◆ **Your task**: Repeat the listing word for word, but skip any pictures.

◆ **Data provided**:
= = =
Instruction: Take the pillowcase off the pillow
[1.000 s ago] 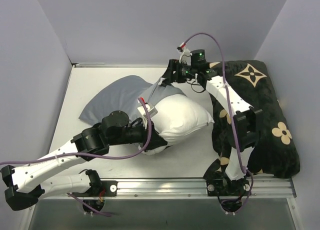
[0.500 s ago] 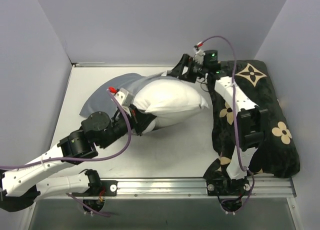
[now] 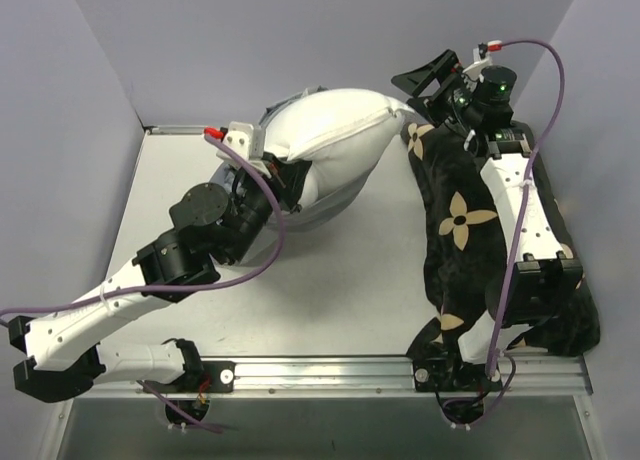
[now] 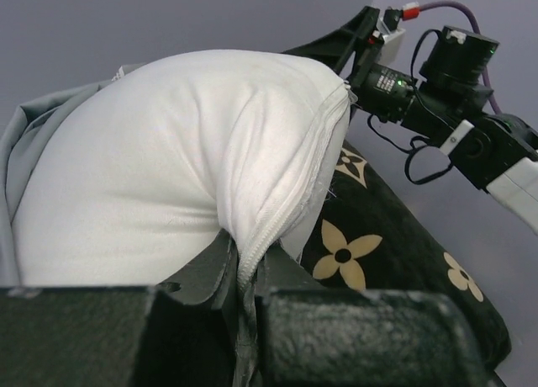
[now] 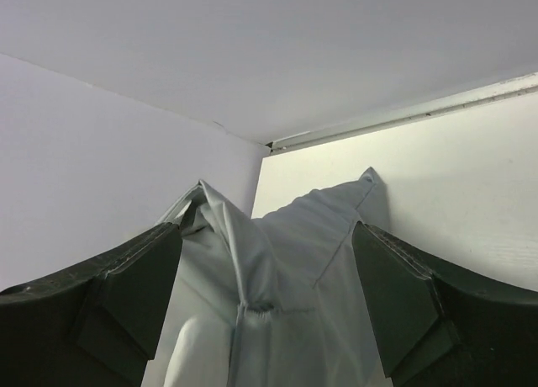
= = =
◆ **Result for this exercise**:
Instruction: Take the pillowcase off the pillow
[1.000 s ago] 
[0.500 s ago] 
[now] 
[now] 
[now] 

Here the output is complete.